Parmi les autres prétendants socialistes possibles figurent l’ancienne ministre de la Justice Christiane Taubira, une icône de gauche et poète de la Guyane française, et Arnaud Montebourg, un ancien ministre de l’Industrie protectionniste qui a troqué la politique pour une start-up apicole après avoir été renvoyé pour dissidence en série par l’ancien. Président socialiste François Hollande. Hollande semble aussi avoir envie d’un retour tout à fait improbable.
Une semaine, c’est long en politique, comme l’a dit Harold Wilson, et 15 mois est une éternité.
La France a peut-être rattrapé les vaccinations et vaincu le COVID-19 au printemps 2022 – ou elle est peut-être encore aux prises avec la pandémie.
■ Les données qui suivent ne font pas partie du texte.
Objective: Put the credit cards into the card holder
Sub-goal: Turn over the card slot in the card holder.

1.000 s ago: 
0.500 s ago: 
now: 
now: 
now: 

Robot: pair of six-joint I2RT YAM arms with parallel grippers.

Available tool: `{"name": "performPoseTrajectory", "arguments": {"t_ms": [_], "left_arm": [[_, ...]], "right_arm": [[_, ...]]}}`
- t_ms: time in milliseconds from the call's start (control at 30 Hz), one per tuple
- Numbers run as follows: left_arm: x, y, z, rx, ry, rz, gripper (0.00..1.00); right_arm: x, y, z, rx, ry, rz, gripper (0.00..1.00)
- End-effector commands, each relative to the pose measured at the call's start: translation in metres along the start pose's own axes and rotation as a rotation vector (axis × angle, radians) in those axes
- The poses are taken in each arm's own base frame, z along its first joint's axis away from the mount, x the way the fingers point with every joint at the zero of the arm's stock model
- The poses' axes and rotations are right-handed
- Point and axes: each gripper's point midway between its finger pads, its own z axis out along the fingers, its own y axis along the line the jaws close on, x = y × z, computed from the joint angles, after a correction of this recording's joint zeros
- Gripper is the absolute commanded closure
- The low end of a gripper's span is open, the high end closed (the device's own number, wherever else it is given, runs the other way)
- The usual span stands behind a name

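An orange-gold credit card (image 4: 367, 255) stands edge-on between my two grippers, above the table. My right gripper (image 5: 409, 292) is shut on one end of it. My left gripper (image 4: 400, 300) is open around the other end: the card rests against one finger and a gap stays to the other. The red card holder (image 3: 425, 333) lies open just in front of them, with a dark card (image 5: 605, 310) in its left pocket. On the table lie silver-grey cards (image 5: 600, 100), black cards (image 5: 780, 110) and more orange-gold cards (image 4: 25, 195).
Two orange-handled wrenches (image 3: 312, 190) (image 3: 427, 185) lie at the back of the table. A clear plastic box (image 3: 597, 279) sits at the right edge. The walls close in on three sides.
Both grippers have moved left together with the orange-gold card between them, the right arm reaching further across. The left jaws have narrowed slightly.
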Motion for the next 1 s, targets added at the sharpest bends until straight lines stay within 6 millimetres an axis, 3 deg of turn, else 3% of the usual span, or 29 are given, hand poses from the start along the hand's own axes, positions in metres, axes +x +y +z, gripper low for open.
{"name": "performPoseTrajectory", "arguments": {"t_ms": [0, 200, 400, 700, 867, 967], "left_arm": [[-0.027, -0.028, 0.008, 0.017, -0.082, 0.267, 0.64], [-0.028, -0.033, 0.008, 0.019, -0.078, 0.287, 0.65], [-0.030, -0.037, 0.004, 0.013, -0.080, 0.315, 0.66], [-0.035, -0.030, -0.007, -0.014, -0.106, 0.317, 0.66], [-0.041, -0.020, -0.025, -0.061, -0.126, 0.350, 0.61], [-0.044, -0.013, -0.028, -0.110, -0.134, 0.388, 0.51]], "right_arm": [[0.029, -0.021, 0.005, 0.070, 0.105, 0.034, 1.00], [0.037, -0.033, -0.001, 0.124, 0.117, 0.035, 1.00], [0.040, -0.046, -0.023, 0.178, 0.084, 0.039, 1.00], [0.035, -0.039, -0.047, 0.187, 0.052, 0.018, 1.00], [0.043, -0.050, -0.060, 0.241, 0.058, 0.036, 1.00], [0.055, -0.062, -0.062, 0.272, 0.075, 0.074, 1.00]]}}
Les touristes peuvent être revenus et les bars et restaurants peuvent être pleins – ou l’économie peut encore être mise bas par des restrictions. Les électeurs peuvent être traumatisés par davantage d’attaques terroristes chez eux ou par des victimes lors d’opérations militaires au Sahel. Les arguments sur la place de l’islam en France, ainsi que sur la loi et l’ordre, ne manqueront pas de figurer dans la campagne.
Compte tenu de l’humeur nationale inconstante, un populiste en dehors du spectre politique pourrait soudainement fédérer un mouvement de mécontentement. L’une de ces figures est Didier Raoult, spécialiste des maladies infectieuses et héros local à Marseille qui a défendu l’hydroxychloroquine – depuis discréditée – comme traitement du COVID-19. Il incarne la révolte provinciale contre les «experts» et l’establishment.
Si la situation était vraiment désastreuse, une autre possibilité lointaine serait un appel de la droite au repêchage de l’ancien président Nicolas Sarkozy, un courtier de puissance en coulisses qui n’a encore que 66 ans.
Pour l’instant, l’élection est encore à perdre à Macron.